■ What is needed ■
An exact transcription of the lines below, from the first through the one containing "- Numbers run", is the only output wanted.
___ Dataset excerpt ___
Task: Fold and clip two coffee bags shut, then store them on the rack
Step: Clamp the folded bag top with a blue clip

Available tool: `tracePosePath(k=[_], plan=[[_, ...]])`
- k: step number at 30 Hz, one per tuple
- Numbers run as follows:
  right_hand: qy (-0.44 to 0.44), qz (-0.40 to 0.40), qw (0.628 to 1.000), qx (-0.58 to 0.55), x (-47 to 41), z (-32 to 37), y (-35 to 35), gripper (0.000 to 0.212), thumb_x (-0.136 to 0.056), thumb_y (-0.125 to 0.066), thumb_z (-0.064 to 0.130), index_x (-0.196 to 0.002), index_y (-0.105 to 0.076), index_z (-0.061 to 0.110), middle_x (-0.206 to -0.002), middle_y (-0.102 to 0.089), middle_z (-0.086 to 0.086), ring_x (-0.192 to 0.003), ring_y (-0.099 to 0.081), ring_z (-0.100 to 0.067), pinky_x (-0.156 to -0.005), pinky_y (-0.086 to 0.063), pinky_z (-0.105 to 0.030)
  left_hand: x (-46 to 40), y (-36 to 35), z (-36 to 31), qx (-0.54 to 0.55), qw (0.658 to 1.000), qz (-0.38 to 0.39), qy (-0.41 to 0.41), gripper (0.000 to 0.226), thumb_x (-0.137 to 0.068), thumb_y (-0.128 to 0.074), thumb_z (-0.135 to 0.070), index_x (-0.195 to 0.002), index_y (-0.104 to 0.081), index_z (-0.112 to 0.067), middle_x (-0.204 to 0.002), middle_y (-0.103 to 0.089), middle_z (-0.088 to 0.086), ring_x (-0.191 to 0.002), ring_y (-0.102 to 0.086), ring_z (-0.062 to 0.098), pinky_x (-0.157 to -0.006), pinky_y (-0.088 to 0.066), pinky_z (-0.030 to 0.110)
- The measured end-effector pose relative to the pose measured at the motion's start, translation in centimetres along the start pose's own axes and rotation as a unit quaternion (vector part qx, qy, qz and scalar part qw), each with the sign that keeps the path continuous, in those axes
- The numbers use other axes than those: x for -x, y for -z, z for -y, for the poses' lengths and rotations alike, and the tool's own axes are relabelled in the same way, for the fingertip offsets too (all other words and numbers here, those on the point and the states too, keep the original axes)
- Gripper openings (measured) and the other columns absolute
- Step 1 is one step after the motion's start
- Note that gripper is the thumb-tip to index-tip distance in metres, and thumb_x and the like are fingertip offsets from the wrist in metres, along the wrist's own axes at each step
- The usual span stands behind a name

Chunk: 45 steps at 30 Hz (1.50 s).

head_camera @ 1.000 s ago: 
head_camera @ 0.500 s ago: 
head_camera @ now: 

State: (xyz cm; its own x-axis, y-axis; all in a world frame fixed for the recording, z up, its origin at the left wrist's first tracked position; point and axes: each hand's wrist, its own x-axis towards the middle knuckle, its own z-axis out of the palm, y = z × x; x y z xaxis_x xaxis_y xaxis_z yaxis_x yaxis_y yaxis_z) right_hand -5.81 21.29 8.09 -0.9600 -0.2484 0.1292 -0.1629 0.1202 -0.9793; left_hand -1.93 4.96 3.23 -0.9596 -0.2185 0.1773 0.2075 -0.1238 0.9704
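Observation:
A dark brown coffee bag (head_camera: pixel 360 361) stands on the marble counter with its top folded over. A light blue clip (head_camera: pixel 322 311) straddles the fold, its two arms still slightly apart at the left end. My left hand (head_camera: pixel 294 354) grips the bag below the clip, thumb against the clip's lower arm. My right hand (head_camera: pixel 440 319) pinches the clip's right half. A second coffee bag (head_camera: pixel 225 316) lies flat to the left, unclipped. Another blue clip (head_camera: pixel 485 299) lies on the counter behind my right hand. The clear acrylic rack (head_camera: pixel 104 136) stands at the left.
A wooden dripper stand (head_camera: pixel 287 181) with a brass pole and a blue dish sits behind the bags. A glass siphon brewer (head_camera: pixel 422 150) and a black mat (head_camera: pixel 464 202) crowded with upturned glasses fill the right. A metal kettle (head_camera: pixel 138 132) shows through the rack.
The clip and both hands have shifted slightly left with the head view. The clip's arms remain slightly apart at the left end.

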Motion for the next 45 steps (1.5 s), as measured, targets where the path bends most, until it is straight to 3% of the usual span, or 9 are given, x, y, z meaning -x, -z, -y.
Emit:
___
■ Answer area ■
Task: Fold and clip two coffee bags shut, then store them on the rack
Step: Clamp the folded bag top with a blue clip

Available tool: `tracePosePath(k=[_], plan=[[_, ...]])`
- k: step number at 30 Hz, one per tuple
- Numbers run as follows:

The requested output has now been given in full.